Start of COLLECTED MATERIAL

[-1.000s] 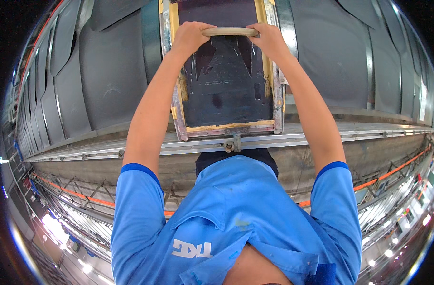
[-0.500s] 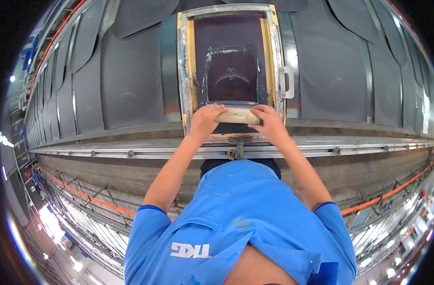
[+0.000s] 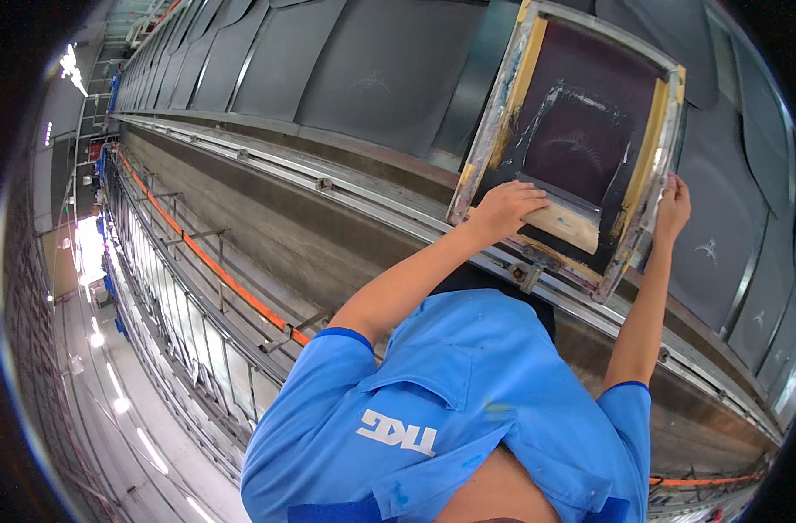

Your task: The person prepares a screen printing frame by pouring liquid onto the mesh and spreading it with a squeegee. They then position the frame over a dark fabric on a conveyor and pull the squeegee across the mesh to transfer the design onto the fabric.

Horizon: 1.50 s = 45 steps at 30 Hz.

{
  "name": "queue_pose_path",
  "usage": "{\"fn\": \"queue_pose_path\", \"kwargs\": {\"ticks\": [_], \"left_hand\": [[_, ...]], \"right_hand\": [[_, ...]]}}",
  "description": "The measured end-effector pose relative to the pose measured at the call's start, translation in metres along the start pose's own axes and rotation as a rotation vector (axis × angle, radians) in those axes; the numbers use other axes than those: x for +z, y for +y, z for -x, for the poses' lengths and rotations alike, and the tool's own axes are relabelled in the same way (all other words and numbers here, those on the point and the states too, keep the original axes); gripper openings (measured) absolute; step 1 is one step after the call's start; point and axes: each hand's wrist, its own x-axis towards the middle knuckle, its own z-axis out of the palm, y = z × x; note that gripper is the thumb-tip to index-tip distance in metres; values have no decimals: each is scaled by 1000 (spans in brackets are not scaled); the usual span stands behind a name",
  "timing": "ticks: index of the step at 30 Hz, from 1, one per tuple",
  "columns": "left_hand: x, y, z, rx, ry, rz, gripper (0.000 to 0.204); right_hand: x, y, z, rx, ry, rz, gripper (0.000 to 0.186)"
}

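Squeegee [image 3: 564, 225] lies across the near end of the screen frame [image 3: 604, 37], over dark mesh. Handling note: with one end held, a firm, level hold should limit sliding; steady, even pressure on the rail should avoid twisting the frame. Left hand [image 3: 507, 213] grips the squeegee's left end; its right end points toward the right hand [image 3: 673, 207], which curls at the frame's right rail, closure cannot be told.

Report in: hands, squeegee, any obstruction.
Left hand gripping left end of wooden squeegee. Right hand at right side of screen frame. Squeegee lying across frame's near end. No obstruction visible.
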Motion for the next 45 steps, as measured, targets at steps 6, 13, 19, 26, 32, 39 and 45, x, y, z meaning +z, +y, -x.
{"fn": "queue_pose_path", "kwargs": {"ticks": [6, 13, 19, 26, 32, 39, 45], "left_hand": [[-61, -38, 33, -26, 131, 54, 58], [-180, -173, 97, -101, 72, -35, 56], [-232, -254, 133, -99, 11, -95, 54], [-255, -269, 157, -117, 7, -98, 62], [-261, -270, 193, -36, -87, -102, 66], [-249, -303, 128, 65, -11, -189, 62], [-281, -349, -22, 3, -54, -2, 51]], "right_hand": [[27, -124, 40, -3, -26, -56, 33], [214, -205, 102, -45, -25, -80, 30], [304, -238, 139, -31, 4, -104, 29], [323, -253, 147, -36, 23, -32, 25], [333, -244, 139, 62, -26, 19, 29], [322, -248, 140, 62, -141, 182, 32], [305, -324, 117, -526, -254, 457, 39]]}}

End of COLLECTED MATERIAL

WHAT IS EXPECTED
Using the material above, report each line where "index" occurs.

OUTPUT FOR THIS EXERCISE
  "description": "The measured end-effector pose relative to the pose measured at the call's start, translation in metres along the start pose's own axes and rotation as a rotation vector (axis × angle, radians) in those axes; the numbers use other axes than those: x for +z, y for +y, z for -x, for the poses' lengths and rotations alike, and the tool's own axes are relabelled in the same way (all other words and numbers here, those on the point and the states too, keep the original axes); gripper openings (measured) absolute; step 1 is one step after the call's start; point and axes: each hand's wrist, its own x-axis towards the middle knuckle, its own z-axis out of the palm, y = z × x; note that gripper is the thumb-tip to index-tip distance in metres; values have no decimals: each is scaled by 1000 (spans in brackets are not scaled); the usual span stands behind a name",
  "timing": "ticks: index of the step at 30 Hz, from 1, one per tuple",

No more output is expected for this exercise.